"In this sticky web that we're all in, behaving decently is no small task." -- Novelist Stacey D'Erasmo

Sunday, June 8, 2014

God Forbid

     The other night B and I went out to dinner at a restaurant. We'd gotten a gift certificate from a friend of ours for dog sitting their little pooch -- a mutt, mostly Havanese I think.

     So we went to the restaurant. It was pretty fancy, with tablecloths on the table, a nice ambiance featuring exposed wood beams . . . and prices to match. The gift certificate was for $100, and we just about used it up.

     The food in the restaurant was pretty good -- a nicely flavored salad; really good bread; clam chowder that was just okay; and a firm piece of fish with a tasty sauce. B had a glass of wine; I just had ginger ale. But I insisted in dessert. We split a peach cobbler

     What I especially liked about the restaurant was that every time the waiter cleared your plate, he gave you a new set of utensils. I hate it when you're in a restaurant, and the waiter clears the table, but takes the dirty silverware off your dirty plate, and then places it back on the table for you to use again. Don't you?

     The waitresses at the Greek diner up on Route 6, near where I live, don't do that. And there you can get a nice meal for $12. But a lot of restaurants charging two and three times that amount do it -- presumably to save the waiters a little time and a miniscule amount of money in the dishwashing.

     So anyway, last night B and I ate dinner at home. We had leftover spinach quiche that she'd made for dinner on Thursday night.

     It's my job to set the table. I always put out a fork, a knife and a spoon -- whether we're going to need them or not.

     So we're having quiche. It's easy to cut with your fork only. We finish eating; I clear the dirty plates, and the dirty forks. And I sit back down again, just so we can talk a little . . . as we usually do after dinner. I notice B is playing with her knife and her spoon, which she hadn't used.

     Suddenly, she places them out in the center of the table. And she says, "God forbid."

     I looked at her. "What?" I said.

     "You never heard of that?" she asked. "You have clean silverware left over from dinner. You don't clear them into the sink to be washed. You leave them on the table for the next meal."

     "Okay . . ." I said. "I guess that makes sense. But where did you get 'God forbid'?"

     "I don't know. It's just an old saying," she replied. "It must come from my mother's family. She's a Methodist. You know, they don't like to see any kind of waste."

     "So the idea is, God forbid you should ask someone to wash your clean silverware? God forbid that you should waste the time and the water and the money to wash a clean knife or spoon?"

     "Yeah," she said. "That's the idea."

     And I thought . . . it must be something left over from the Depression, when a tiny amount of money actually meant something. When frugality was a virtue, not a sign of someone being too cheap, too tight, too repressed, too unsociable.

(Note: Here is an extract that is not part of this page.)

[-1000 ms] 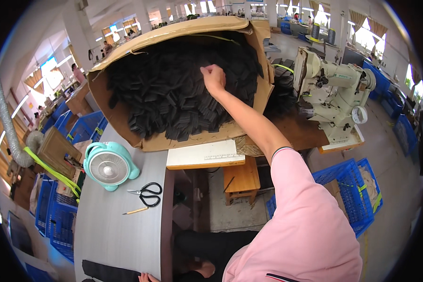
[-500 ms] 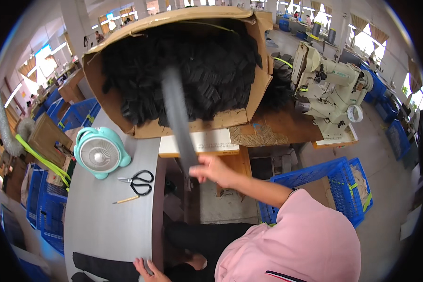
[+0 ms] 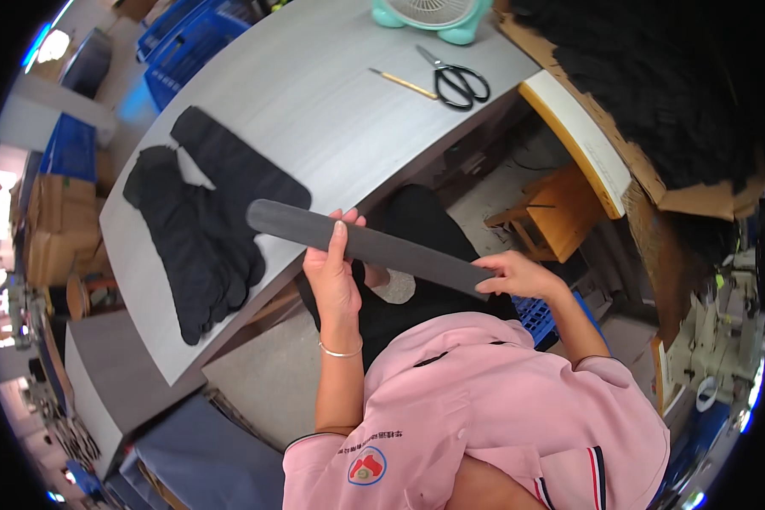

     Anyway, I appreciate the old sentiment. Good for our parents and grandparents for being so sensible, so thrifty. But I don't know if we all have to go quite that far. And please, give me a clean fork when it comes to serving up the next course.

7 comments:

DJan said...

My husband has trained me well: we don't ever wash anything that's not dirty. But I do think "God forbid" is a bit strong, at least the way I might use it. :-)

Douglas said...

If it was handled in some way... picked up and put down, for instance... it should be washed, just as if it was used. On the other hand, the only people at home when the utensil is handled are husband and wife then there isn't much of an issue about germs and such.

I don't recall with any certainty now but I think my mother (who went through the Depression) always washed all the utensils whether they had been actually used or not.

What bugs me at restaurants is wait-staff using a napkin to buff a fork that I pointed out had food caked on it and then just put it back down on the table. This is rare enough, usually a waitperson will just replace the item with a presumably clean one or give you a new set (wrapped in the paper napkin, of course).

Anonymous said...

God forbid! We used that in our family too ( mom was a Methodist convert to Catholicism).

I am old enough to remember the Depression, which did not end until sometime after the War. (I have been told by English friends it lasted until the early 1950s.) God forbid you should waste anything. That frugality has stuck with me. If we can't use it, it gets recycled.

Olga said...

That is a new one for me. I once had a meal at a friend's house and she wanted us all to turn our plates upside down so she could serve dessert on the clean bottoms of the plates. I thought that was just going a bit too far.

stephen Hayes said...

I never heard this expression referring to utensils. We used to call clean silverware angels .

Linda Myers said...

How about paper napkins that haven't been used? Or salad bowls? Do they get washed or just put away?

Anonymous said...

Being a neat freak, I always wash all plates and utensils after dinner, whether or not they have been used.